» What the exercise asks:
It is required that all of the data be written out exactly.
---
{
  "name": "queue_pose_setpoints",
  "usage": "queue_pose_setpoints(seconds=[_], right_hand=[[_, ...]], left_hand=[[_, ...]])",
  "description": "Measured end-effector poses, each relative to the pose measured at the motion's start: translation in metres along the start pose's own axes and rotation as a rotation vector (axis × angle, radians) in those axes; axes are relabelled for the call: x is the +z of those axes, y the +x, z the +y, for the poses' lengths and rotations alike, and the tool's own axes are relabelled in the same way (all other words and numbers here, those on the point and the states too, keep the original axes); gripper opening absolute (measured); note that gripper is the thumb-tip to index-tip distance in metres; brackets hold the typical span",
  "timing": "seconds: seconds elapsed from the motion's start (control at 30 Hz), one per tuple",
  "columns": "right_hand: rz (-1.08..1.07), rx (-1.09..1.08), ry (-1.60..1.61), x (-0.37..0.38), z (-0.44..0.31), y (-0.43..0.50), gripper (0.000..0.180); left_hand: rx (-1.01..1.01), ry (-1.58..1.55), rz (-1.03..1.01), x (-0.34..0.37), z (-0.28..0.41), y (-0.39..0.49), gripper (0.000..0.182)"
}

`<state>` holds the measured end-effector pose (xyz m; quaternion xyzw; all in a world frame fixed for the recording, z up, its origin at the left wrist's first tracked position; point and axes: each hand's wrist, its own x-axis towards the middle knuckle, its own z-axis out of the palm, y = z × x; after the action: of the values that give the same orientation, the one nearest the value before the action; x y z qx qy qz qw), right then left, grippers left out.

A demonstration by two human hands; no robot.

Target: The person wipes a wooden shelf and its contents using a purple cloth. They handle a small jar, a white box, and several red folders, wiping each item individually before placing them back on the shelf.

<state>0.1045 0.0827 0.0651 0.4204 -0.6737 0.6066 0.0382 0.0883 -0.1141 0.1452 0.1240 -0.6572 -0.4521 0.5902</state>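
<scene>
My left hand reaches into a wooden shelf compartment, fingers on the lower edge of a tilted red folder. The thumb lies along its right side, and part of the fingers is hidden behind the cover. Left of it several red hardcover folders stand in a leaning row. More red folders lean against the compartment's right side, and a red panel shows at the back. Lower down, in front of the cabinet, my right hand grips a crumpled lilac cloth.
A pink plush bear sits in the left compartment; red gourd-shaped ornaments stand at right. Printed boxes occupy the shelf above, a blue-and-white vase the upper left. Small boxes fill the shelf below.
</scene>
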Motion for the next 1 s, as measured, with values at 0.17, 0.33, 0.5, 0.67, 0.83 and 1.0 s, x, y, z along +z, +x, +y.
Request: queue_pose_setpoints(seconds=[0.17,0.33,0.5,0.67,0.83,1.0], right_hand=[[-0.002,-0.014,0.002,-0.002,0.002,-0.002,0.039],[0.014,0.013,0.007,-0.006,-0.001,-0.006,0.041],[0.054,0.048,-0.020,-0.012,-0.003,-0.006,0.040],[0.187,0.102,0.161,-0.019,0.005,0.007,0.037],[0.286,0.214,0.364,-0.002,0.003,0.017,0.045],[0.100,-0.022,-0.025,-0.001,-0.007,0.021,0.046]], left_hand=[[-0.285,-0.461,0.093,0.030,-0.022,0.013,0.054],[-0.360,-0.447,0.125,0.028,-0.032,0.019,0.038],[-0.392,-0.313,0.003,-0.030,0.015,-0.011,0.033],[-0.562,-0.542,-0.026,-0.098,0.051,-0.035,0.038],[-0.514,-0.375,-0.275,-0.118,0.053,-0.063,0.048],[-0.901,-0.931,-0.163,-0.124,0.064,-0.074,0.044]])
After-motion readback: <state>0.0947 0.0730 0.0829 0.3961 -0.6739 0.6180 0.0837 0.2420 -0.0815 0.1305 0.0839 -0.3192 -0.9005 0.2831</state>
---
» Answer space:
{
  "name": "queue_pose_setpoints",
  "usage": "queue_pose_setpoints(seconds=[_], right_hand=[[_, ...]], left_hand=[[_, ...]])",
  "description": "Measured end-effector poses, each relative to the pose measured at the motion's start: translation in metres along the start pose's own axes and rotation as a rotation vector (axis × angle, radians) in those axes; axes are relabelled for the call: x is the +z of those axes, y the +x, z the +y, for the poses' lengths and rotations alike, and the tool's own axes are relabelled in the same way (all other words and numbers here, those on the point and the states too, keep the original axes); gripper opening absolute (measured); note that gripper is the thumb-tip to index-tip distance in metres; brackets hold the typical span",
  "timing": "seconds: seconds elapsed from the motion's start (control at 30 Hz), one per tuple",
  "columns": "right_hand: rz (-1.08..1.07), rx (-1.09..1.08), ry (-1.60..1.61), x (-0.37..0.38), z (-0.44..0.31), y (-0.43..0.50), gripper (0.000..0.180); left_hand: rx (-1.01..1.01), ry (-1.58..1.55), rz (-1.03..1.01), x (-0.34..0.37), z (-0.28..0.41), y (-0.39..0.49), gripper (0.000..0.182)"
}

`<state>` holds the measured end-effector pose (xyz m; quaternion xyzw; all in a world frame fixed for the recording, z up, its origin at the left wrist's first tracked position; point and axes: each hand's wrist, its own x-axis towards the middle knuckle, its own z-axis out of the palm, y = z × x; after the action: of the values that give the same orientation, the one nearest the value before the action; x y z qx qy qz qw), right then left, grippers left out.

A demonstration by two human hands; no robot.

Target: The person wipes a wooden shelf and its contents using a purple cloth. They handle a small jar, a white box, and several red folders, wiping each item individually before placing them back on the shelf.

<state>0.1045 0.0827 0.0651 0.4204 -0.6737 0.6066 0.0382 0.0883 -0.1141 0.1452 0.1240 -0.6572 -0.4521 0.5902</state>
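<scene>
My left hand reaches into a wooden shelf compartment, fingers on the lower edge of a tilted red folder. The thumb lies along its right side, and part of the fingers is hidden behind the cover. Left of it several red hardcover folders stand in a leaning row. More red folders lean against the compartment's right side, and a red panel shows at the back. Lower down, in front of the cabinet, my right hand grips a crumpled lilac cloth.
A pink plush bear sits in the left compartment; red gourd-shaped ornaments stand at right. Printed boxes occupy the shelf above, a blue-and-white vase the upper left. Small boxes fill the shelf below.
</scene>
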Motion for the next 1 s, as measured, with values at 0.17, 0.33, 0.5, 0.67, 0.83 and 1.0 s, x, y, z along +z, +x, +y.
Request: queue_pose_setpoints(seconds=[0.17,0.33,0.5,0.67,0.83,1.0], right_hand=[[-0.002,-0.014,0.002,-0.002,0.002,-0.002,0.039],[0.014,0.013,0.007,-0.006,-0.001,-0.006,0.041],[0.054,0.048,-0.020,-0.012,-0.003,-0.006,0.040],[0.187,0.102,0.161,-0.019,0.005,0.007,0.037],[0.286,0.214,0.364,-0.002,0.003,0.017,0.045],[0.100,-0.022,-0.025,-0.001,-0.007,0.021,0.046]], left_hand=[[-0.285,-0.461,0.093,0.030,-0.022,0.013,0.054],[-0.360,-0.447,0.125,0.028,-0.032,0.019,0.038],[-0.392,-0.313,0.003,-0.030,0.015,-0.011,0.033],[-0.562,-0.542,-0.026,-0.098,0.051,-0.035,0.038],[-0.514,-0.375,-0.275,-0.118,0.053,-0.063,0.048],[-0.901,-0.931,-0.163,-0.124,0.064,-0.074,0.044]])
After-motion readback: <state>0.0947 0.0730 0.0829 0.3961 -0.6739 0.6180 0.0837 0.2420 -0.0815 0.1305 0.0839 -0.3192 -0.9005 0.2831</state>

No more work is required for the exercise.